__How to complete this task__: Look through the material that follows and show every line with the string "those".
**** Data provided ****
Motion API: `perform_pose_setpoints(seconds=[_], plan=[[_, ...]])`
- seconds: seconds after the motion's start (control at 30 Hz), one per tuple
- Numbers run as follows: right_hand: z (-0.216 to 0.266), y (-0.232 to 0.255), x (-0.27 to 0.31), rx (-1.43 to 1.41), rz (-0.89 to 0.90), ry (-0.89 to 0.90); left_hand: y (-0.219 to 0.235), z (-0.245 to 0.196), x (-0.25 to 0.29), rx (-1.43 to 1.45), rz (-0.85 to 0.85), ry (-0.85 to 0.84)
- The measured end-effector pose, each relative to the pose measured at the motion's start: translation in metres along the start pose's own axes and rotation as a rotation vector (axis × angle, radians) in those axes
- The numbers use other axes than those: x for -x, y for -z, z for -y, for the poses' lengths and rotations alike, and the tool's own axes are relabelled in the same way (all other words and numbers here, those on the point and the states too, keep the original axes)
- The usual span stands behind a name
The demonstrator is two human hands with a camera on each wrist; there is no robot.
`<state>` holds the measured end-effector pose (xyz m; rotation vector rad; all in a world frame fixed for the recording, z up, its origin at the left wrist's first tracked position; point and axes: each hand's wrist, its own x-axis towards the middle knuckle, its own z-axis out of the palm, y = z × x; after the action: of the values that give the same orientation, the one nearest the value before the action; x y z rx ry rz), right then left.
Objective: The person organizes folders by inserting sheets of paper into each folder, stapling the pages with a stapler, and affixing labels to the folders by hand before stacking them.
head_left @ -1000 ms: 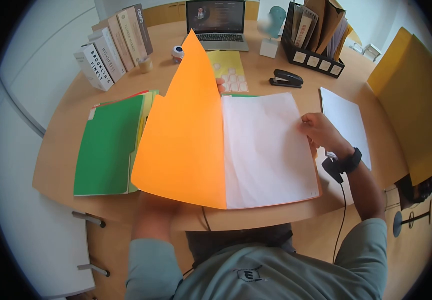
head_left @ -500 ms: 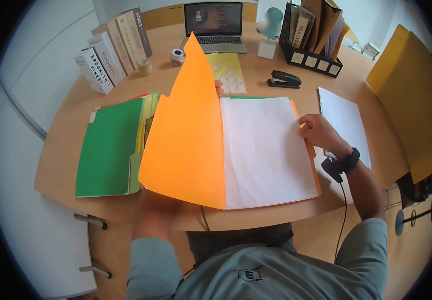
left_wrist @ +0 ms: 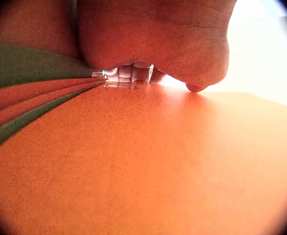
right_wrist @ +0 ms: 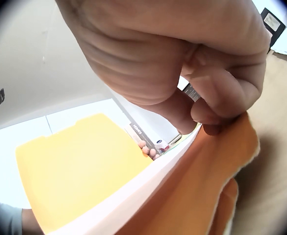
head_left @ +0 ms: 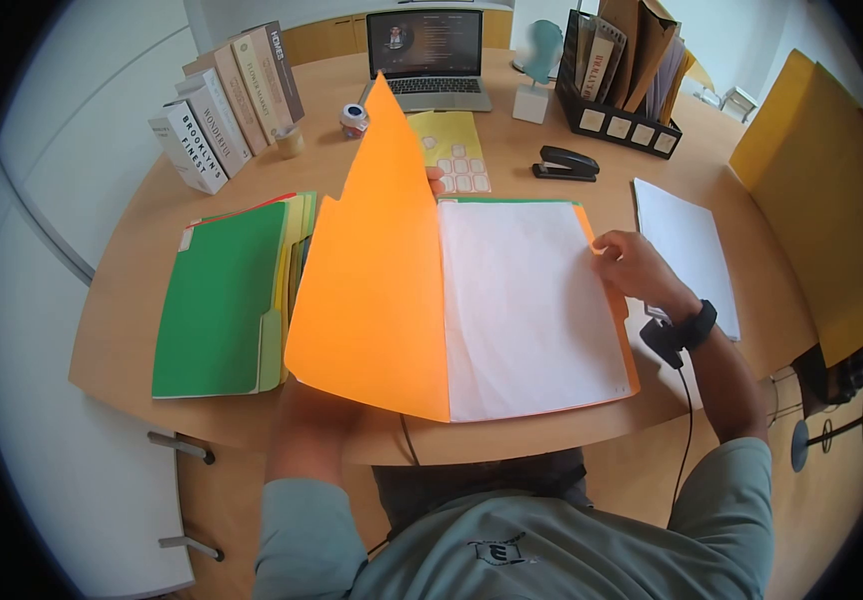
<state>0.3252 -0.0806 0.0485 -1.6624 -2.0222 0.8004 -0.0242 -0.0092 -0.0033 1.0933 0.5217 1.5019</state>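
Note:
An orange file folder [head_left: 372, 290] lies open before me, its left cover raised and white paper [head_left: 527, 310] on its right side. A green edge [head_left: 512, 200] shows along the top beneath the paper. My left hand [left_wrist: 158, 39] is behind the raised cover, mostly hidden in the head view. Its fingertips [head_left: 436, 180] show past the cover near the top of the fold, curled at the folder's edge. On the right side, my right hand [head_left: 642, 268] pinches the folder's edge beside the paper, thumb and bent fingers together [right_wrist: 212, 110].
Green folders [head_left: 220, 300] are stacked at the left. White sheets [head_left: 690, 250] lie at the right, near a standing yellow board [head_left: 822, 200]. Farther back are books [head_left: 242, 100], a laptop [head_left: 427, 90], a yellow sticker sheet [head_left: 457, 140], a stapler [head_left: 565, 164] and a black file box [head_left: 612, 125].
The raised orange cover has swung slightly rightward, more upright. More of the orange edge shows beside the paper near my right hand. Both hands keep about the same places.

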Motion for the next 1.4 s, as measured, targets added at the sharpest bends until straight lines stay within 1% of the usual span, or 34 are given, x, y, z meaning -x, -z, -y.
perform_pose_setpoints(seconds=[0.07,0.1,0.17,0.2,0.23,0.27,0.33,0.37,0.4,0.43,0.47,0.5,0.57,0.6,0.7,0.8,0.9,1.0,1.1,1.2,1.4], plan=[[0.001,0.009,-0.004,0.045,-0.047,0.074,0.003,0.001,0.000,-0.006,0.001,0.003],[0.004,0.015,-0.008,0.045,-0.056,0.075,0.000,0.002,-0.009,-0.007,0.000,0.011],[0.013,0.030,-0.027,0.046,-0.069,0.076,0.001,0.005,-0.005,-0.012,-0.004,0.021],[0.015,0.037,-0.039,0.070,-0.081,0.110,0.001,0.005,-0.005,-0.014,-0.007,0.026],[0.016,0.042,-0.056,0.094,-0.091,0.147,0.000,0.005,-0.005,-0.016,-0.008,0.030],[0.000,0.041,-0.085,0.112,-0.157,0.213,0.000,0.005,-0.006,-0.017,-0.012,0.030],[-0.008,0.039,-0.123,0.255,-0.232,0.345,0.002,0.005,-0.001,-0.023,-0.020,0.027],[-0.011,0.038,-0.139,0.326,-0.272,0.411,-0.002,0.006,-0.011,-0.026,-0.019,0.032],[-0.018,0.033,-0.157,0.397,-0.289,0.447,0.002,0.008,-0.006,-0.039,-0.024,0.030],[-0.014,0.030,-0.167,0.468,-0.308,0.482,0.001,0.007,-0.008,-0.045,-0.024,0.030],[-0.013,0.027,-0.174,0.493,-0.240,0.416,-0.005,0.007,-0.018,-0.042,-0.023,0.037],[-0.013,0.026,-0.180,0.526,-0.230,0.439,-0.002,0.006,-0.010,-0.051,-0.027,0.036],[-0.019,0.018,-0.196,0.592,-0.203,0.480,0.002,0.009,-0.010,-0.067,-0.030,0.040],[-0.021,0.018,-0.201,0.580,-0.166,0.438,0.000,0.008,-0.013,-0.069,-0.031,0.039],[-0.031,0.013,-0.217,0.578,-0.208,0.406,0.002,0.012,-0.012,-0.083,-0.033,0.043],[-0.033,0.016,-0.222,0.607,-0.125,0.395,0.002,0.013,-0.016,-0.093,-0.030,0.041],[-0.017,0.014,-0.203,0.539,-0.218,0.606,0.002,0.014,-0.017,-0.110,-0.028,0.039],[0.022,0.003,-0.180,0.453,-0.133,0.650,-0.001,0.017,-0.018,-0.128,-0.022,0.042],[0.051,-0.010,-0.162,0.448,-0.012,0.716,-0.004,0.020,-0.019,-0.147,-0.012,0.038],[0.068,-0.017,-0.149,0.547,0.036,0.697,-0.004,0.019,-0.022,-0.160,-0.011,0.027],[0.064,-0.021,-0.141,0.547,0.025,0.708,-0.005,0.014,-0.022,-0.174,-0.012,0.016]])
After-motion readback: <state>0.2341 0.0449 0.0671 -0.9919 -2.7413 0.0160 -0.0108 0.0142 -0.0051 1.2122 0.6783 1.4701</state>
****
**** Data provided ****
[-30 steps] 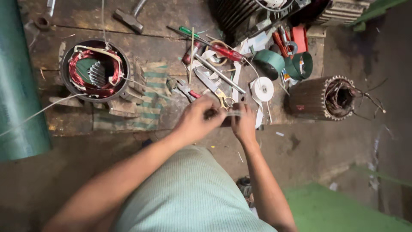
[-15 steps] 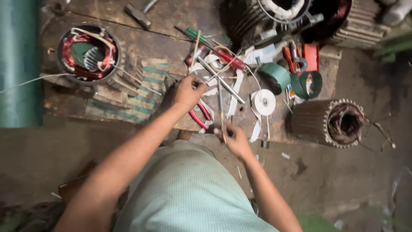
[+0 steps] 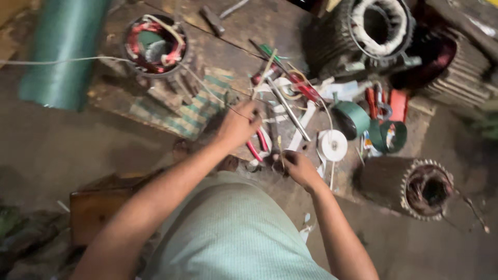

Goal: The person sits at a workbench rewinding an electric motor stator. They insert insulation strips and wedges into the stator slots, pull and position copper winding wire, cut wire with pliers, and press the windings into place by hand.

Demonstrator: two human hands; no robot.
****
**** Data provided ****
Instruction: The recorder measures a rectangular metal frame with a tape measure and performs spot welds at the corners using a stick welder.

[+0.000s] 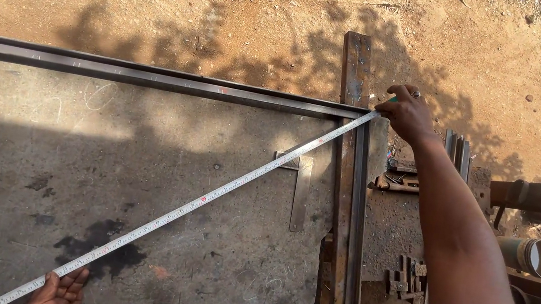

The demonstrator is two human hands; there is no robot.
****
__Result of this task__:
- The measured end-effector pose, each relative to the pose measured at the motion's start: translation in metres along the start pose's own axes and rotation as a rotation vector (axis × angle, radians) in those axes
- The numbers use other axes than those: x for -x, y for -z, z for -y, for the poses' lengths and rotations alike, and the tool's own axes are relabelled in the same way (all other words and numbers here, those on the point and the states too, keep the original axes)

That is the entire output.